A new copper-based metal–organic framework [Cu₂L(H₂O)₂]·5DMF·2H₂O (ZJNU-56) has been solvothermally synthesized using a custom-designed asymmetric rigid bent diisophthalate ligand, 5,5′-(1-amine-naphthyl-2,4-diyl) diisophthalic acid (H₄L), and structurally determined by single-crystal X-ray diffraction. ZJNU-56 features a three-dimensional (3D) open framework incorporating three different types of metal–organic cages and two distinct types of one-dimensional channels.
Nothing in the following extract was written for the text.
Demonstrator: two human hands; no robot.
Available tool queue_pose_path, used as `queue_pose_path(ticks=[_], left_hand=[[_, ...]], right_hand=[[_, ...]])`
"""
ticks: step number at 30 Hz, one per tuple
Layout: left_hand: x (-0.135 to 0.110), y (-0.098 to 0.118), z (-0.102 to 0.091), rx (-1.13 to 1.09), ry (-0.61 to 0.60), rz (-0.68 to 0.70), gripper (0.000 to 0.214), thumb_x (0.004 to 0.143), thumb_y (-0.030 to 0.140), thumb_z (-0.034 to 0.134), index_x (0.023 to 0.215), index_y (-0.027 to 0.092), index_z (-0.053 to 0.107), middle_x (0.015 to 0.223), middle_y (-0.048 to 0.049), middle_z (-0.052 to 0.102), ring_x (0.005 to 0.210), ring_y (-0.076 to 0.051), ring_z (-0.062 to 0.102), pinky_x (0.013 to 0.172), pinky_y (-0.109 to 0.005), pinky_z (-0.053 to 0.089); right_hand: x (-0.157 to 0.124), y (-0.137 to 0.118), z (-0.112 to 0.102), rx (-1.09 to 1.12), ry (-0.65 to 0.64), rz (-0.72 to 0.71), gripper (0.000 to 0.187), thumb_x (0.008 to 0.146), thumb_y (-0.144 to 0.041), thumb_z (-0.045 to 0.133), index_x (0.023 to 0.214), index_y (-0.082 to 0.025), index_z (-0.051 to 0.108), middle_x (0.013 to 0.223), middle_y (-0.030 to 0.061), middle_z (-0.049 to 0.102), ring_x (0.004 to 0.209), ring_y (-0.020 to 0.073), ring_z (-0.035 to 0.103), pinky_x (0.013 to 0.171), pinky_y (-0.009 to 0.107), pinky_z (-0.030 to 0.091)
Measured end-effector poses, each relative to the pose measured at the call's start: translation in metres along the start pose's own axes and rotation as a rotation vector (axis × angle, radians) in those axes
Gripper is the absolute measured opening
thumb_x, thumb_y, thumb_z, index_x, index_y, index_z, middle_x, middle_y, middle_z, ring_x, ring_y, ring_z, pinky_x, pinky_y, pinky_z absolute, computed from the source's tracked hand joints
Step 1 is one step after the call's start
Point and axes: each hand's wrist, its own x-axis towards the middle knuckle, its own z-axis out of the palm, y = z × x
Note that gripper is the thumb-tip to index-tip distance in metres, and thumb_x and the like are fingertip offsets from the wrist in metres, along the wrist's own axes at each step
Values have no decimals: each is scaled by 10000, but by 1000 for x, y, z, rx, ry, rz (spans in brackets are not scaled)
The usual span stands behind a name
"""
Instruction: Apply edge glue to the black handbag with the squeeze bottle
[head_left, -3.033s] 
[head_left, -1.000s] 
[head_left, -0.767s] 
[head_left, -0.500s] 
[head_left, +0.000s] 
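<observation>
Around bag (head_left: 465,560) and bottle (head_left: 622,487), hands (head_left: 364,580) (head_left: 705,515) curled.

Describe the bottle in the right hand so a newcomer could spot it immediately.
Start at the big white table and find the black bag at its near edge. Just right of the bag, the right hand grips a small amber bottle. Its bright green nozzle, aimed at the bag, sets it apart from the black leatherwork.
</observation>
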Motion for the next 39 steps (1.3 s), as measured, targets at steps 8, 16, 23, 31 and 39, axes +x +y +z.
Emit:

With a moderate BET surface area of 1655 m² g⁻¹, optimized pore structure, and functional sites (open copper sites and Lewis basic amine groups) on the cage surface, ZJNU-56 after desolvation exhibits highly selectively adsorptive separation of C₂H₂ and CO₂ over CH₄ under ambient conditions. At 298 K, the predicted IAST selectivities are 35.7–72.9 for an equimolar C₂H₂/CH₄ gas mixture and 6.8–7.0 for an equimolar CO₂/CH₄ gas mixture at pressures varying from 1 to 109 kPa, respectively, which are among the highest reported to date for copper-based MOFs.